# HELP! Broken Mystery Snail!!!



## Summer (Oct 3, 2011)

I was fishing for a piece of zucchini i had put in the tank earlier and it had lodged into one of the decorations so I picked up the decoration and sat it on the top of the tank, and walked out to the kitchen, well i didnt realize my mystery snail was on/in this decoration and either he moved and knocked the whole thing off the tank, or i put the decoration there wobby but the point is, the whole shebang fell to the ground with a sickening CRACK. I picked up poor mystery snail and he is cracked and when i put him back into the tank he was leaking blue stuff! What do I do?! omg i feel terrible, i honestly didnt even think to look on the decoration for the snails i was just trying to get the darn zucchini!


----------



## dsgems (Sep 10, 2011)

Summer, I am so sorry about your snail.
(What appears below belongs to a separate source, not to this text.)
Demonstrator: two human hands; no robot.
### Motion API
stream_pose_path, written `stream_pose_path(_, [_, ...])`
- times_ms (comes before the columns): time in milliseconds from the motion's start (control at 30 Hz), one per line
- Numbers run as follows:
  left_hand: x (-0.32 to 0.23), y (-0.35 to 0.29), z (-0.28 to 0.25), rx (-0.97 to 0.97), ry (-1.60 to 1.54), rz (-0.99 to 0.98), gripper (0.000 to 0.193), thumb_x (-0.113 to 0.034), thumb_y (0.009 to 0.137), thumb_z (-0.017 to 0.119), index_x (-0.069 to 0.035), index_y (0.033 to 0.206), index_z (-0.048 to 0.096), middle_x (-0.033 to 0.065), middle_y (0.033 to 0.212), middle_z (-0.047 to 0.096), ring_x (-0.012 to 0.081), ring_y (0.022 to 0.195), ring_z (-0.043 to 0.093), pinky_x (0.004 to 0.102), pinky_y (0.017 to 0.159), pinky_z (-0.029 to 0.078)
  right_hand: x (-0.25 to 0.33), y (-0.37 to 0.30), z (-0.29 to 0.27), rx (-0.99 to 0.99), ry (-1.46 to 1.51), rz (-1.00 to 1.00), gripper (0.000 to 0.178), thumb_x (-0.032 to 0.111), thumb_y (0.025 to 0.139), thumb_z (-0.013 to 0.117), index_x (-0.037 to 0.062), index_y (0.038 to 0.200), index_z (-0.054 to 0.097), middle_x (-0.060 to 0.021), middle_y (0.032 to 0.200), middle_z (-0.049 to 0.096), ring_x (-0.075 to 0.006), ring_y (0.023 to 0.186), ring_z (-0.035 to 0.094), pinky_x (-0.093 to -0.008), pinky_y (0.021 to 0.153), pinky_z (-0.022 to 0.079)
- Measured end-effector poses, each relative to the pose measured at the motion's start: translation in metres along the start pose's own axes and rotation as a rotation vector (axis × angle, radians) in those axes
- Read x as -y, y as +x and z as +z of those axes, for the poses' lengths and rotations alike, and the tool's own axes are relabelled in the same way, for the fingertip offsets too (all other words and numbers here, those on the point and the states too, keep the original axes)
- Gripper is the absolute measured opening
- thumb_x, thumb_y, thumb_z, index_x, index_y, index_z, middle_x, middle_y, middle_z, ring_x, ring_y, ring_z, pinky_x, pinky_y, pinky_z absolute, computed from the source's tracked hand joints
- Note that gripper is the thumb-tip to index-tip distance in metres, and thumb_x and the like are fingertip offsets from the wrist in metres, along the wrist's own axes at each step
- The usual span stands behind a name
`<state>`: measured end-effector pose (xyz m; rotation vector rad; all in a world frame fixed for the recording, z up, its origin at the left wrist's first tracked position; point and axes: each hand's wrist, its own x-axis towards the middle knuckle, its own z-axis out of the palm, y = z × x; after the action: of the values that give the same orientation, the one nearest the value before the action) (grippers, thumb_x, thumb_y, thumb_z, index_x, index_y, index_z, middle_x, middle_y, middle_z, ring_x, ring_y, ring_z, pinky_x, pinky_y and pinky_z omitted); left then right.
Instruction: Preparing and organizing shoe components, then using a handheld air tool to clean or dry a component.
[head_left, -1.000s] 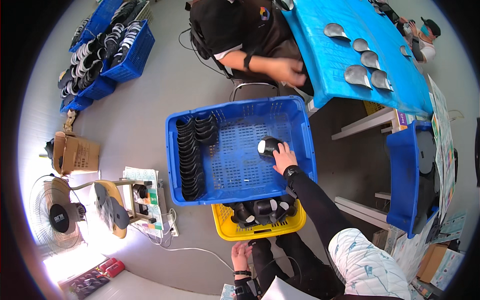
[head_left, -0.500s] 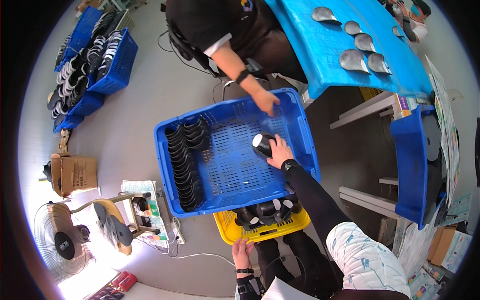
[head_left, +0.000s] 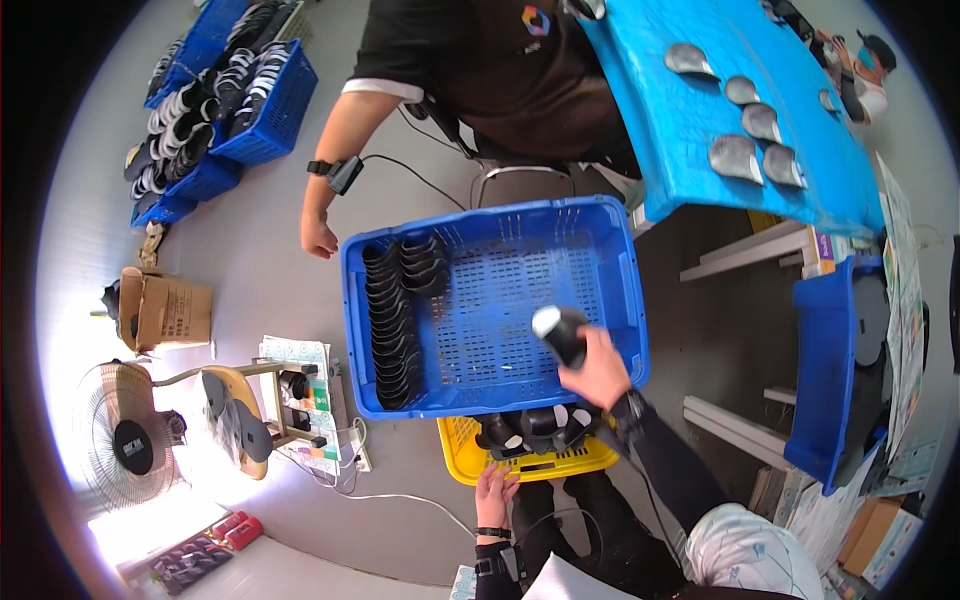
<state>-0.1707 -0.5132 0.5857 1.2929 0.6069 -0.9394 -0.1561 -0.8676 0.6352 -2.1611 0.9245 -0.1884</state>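
My right hand (head_left: 600, 370) grips a black curved, cup-like piece (head_left: 568, 338) with a white end, held over the front right part of a blue plastic crate (head_left: 500, 408). Along the crate's left side stand nested rows of similar black pieces (head_left: 392, 335). Below its near edge, a yellow basket (head_left: 462, 455) shows more black pieces with white patches (head_left: 540, 430). My left hand (head_left: 495, 490) is at the near rim of that basket, fingers extended, with nothing seen in it; whether it touches the rim I cannot tell.
A co-worker's hand (head_left: 318, 238) hangs left of the blue crate. Several dark curved pieces lie on a blue-covered table (head_left: 660, 130) at far right. Filled blue crates (head_left: 262, 145) stand far left, a fan (head_left: 130, 445) near left. A cable (head_left: 410, 500) crosses the floor.
My right hand has drawn the black piece nearer to me, toward the crate's front edge. The co-worker's hand has left the crate and now hangs at its left.
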Motion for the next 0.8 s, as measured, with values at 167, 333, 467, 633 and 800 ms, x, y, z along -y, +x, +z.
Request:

I dont know if it can be saved. I recently did something similar. mine did not crack he dried up and died, because I left my decoration out and didn't see the snail inside. I keep wondering if I should replace him? i don't know what kind he was. So I feel your pain. I hope he can recover. Good luck!


----------



## Summer (Oct 3, 2011)

thanks  I'm bummed, i JUST got them on friday! I put him back in there....we'll see if any miracle happens during the night.


----------



## susankat (Nov 15, 2008)

If the shell cracked enough to cut his body he probably won't make it. Sorry about your troubles on this, I have had it happen a few times.


----------



## Summer (Oct 3, 2011)

Thanks susan. Darn it


----------



## James0816 (Jun 19, 2009)

I was getting ready to suggest a shell repair but this just doesn't sound good. 

One thing that will be very, very important now is water quality. If he is going to have any shot at recovering, he is going to need prestine water conditions.

I sure hope that it is just minor and we can move on from there.

Keep us posted.


----------



## majerah1 (Oct 29, 2010)

How is he today?I am so sorry to hear he got hurt,poor fellow.


----------



## Summer (Oct 3, 2011)

he died


----------



## Gizmo (Dec 6, 2010)

Sad days. Get him outta there cause dead snails cause pretty big nitrate spikes.


----------



## Summer (Oct 3, 2011)

No worries i took him out first thing this morning.


----------